式（１）で表される化合物を１種以上含有し、固体表面に形成したタンパク質構成比率がＢＳＡ（ウシ血清アルブミン）換算で３０質量％以上のバイオフィルムを除去するバイオフィルム除去剤。
Ｒ−ＣＯＮＨ−（ＣＨ_２）_ｎ−ＣＯＯＭ（１）
〔式中、Ｒはヒドロキシ基で置換されていてもよい炭素数１０〜２２の炭化水素基を示し、ｎは１〜６の整数を示し、Ｍは水素原子又は塩形成性陽イオンを示す。〕
更に金属イオン捕捉剤（キレート剤）を含有する、請求項１記載のバイオフィルム除去剤。
前記式（１）のＲが炭素数１２〜１４の飽和アルキル基である請求項１又は２記載のバイオフィルム除去剤。

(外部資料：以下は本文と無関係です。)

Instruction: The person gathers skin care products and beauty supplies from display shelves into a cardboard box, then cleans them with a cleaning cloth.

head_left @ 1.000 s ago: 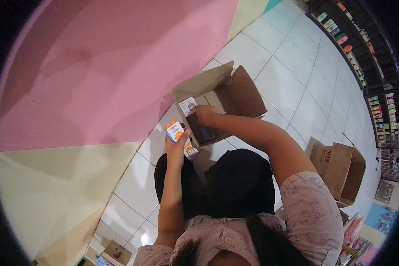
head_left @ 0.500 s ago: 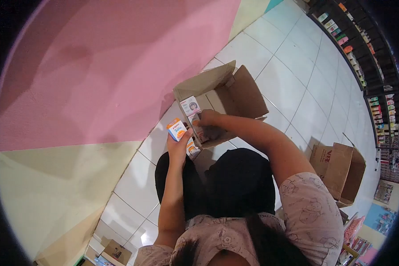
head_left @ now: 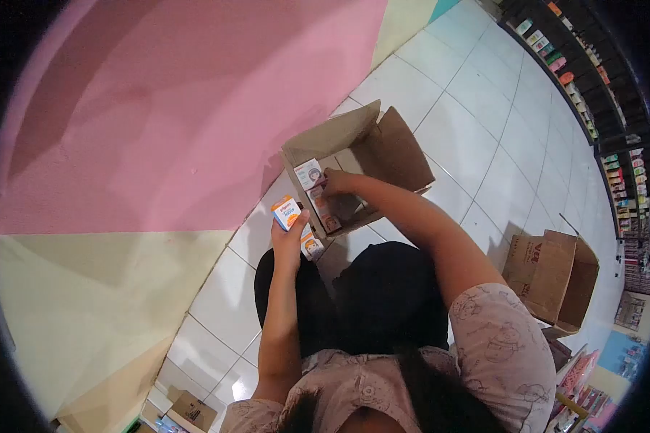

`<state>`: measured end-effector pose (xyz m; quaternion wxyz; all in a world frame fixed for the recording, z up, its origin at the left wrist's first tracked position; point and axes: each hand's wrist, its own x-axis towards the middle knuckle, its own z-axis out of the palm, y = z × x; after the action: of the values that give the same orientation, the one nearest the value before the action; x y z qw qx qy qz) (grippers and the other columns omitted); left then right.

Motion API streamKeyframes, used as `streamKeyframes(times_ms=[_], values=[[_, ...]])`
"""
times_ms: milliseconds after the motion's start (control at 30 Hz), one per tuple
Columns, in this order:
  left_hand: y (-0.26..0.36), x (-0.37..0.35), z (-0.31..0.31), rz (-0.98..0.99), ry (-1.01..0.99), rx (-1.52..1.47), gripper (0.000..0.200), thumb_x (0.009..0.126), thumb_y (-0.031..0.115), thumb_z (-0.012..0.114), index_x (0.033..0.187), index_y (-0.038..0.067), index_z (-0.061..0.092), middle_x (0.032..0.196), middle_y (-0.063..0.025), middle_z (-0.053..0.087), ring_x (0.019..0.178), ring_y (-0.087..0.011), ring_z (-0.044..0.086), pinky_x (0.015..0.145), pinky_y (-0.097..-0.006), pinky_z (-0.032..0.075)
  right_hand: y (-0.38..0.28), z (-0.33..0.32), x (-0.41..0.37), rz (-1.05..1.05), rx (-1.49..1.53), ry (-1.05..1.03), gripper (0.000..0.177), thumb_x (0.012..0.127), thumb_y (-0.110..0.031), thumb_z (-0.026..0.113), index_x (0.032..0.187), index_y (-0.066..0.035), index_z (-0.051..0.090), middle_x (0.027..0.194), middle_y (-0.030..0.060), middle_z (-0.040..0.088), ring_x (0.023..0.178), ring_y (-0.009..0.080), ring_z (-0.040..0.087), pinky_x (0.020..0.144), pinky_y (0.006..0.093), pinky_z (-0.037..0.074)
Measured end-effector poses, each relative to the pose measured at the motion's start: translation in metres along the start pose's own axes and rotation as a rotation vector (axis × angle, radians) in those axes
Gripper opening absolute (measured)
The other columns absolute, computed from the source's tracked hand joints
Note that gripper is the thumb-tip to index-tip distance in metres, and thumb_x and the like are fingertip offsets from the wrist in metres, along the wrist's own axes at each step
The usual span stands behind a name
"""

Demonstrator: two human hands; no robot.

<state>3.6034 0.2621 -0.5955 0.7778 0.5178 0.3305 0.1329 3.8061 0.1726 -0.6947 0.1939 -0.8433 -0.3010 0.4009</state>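
Two small cartons matter here. Your left hand [head_left: 289,237] is clenched on an orange-and-white carton [head_left: 287,213], held upright just outside the open cardboard box [head_left: 383,144] on the tiled floor [head_left: 469,108]. Keep it level and clear of the flap. Your right hand [head_left: 337,180] reaches inside the box, against the packed cartons [head_left: 309,173]; best to pinch one squarely by its sides. You cannot tell whether those fingers have closed, and the printing is too small to read.

— How's the light?
— Dim and pink-tinted indoors. Soft shadow mottles the pink wall [head_left: 159,108]; a bright reflection sits on the floor tiles [head_left: 237,386].
— Sharpness?
— Strong fisheye bending, black vignetted corners, and the distant shelves [head_left: 599,94] are blurry.
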Motion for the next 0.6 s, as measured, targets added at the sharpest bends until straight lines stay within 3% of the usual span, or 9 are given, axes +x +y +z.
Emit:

前記式（１）のｎが１又は２である請求項１〜３の何れか１項記載のバイオフィルム除去剤。
請求項１〜４の何れか１項記載のバイオフィルム除去剤を用いて、固体表面に形成したタンパク質構成比率がＢＳＡ（ウシ血清アルブミン）換算で３０質量％以上のバイオフィルムを除去する方法。